During the course of each season, those on the front line at every team are faced with a massive series of challenges to overcome, ever-moving goal posts through which to score and constantly unpredictable sets of circumstances and conditions in which to do it. Those who do the very best job, over the entire season, the ones who predict the unpredictable, make the best decisions and react best as events unfold, are normally crowned World Champions.

No one can say Red Bull Racing is undeserving of that title.

The design department, led of course by Adrian Newey, did a good job of developing a car over the winter from the one that finished the 2012 season as arguably second fastest. The RB9 began 2013 as a real contender, but ended it in a completely different class than everybody else. The team continued to bring upgrades even to the last few races of the season, despite already winning both championships and just got further and further in front.

McLaren took a strategic decision with the design of their new car at the tail end of 2012, citing the fact that the relatively stable regulations for the following year meant there was little scope for teams to continue developing an already well used concept under the same set of rules. Somehow Red Bull have not only managed to do just that, but by working hard on specific areas of aero, tire management and engine usability, they’ve pulled out the kind of gains not often seen in any season, let alone one where rules have remained this restrictive.

Alongside car development, the team managed to excel in just about every area of Formula One.

Strategically, the engineers on the pit wall, together with the team operating from their Milton Keynes base, have managed to execute some inspired race plans to leave rivals wondering where they went wrong.

In the pitlane, the boys and girls in blue have moved forward too. From a team that were perhaps third quickest and occasionally unreliable a year ago, they’ve developed technology and procedures to move themselves to the forefront of the pitstop league and perhaps fittingly, set a new world record for the fastest F1 tire change ever, in 2013.

It’s often too easy to say that with the fastest car, the job of the team, engineers and strategists becomes an easy one. I can tell you, from experience, that’s not true. I’ve been involved in campaigns over the years where we’ve had the pace setting cars, yet failed to take overall spoils because every single element of the F1 team’s job wasn’t carried out to perfection, so I take my hat off in admiration at what’s been achieved.

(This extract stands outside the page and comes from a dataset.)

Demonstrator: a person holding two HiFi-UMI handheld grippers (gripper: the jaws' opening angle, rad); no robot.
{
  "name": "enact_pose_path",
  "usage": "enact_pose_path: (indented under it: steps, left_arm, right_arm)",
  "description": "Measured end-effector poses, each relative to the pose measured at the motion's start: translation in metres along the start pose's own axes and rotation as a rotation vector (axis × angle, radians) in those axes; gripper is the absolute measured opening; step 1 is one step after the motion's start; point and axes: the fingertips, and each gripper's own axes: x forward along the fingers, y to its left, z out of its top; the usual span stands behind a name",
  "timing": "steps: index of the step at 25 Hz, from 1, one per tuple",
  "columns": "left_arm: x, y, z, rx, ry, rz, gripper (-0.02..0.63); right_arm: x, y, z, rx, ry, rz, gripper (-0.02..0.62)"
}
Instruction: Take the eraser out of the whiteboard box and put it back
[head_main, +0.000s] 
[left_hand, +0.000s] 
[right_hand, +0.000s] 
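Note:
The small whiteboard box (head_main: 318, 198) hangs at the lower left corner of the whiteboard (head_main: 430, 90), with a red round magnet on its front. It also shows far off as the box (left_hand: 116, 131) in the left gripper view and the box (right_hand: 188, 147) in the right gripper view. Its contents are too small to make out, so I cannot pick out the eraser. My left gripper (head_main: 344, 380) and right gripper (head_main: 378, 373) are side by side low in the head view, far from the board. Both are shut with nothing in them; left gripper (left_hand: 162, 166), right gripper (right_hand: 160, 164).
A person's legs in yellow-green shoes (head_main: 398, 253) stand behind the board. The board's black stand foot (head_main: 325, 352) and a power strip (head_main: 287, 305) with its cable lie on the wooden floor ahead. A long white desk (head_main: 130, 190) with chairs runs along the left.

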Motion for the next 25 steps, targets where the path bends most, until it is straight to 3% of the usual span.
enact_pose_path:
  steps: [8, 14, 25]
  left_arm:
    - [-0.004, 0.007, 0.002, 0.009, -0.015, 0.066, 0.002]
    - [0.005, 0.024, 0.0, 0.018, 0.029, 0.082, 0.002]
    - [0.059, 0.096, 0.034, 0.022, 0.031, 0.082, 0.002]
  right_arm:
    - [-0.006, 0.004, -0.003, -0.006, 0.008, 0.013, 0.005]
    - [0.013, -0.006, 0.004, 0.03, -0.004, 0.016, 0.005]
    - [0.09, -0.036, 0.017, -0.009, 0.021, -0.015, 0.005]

To finish Sunday’s race with a 1-2 standing is representative of the way Red Bull finished the season. Dominant in so many areas, the current era of our sport comes to an end in Brazil with the rest of the field squabbling over the scraps left behind.

It’s a tough job getting it all right at exactly the right time, but that’s exactly what this Red Bull Racing team has done in 2013 and, together with a much celebrated young driver, still writing his own incredible passage of history, they need to applauded as much as he is.

Who knows what 2014 will bring, but one thing’s for sure, whatever order of competitiveness the new rule book throws up in March, come December it’ll be those who’ve adapted, developed, planned and reacted best that stand on the top step again.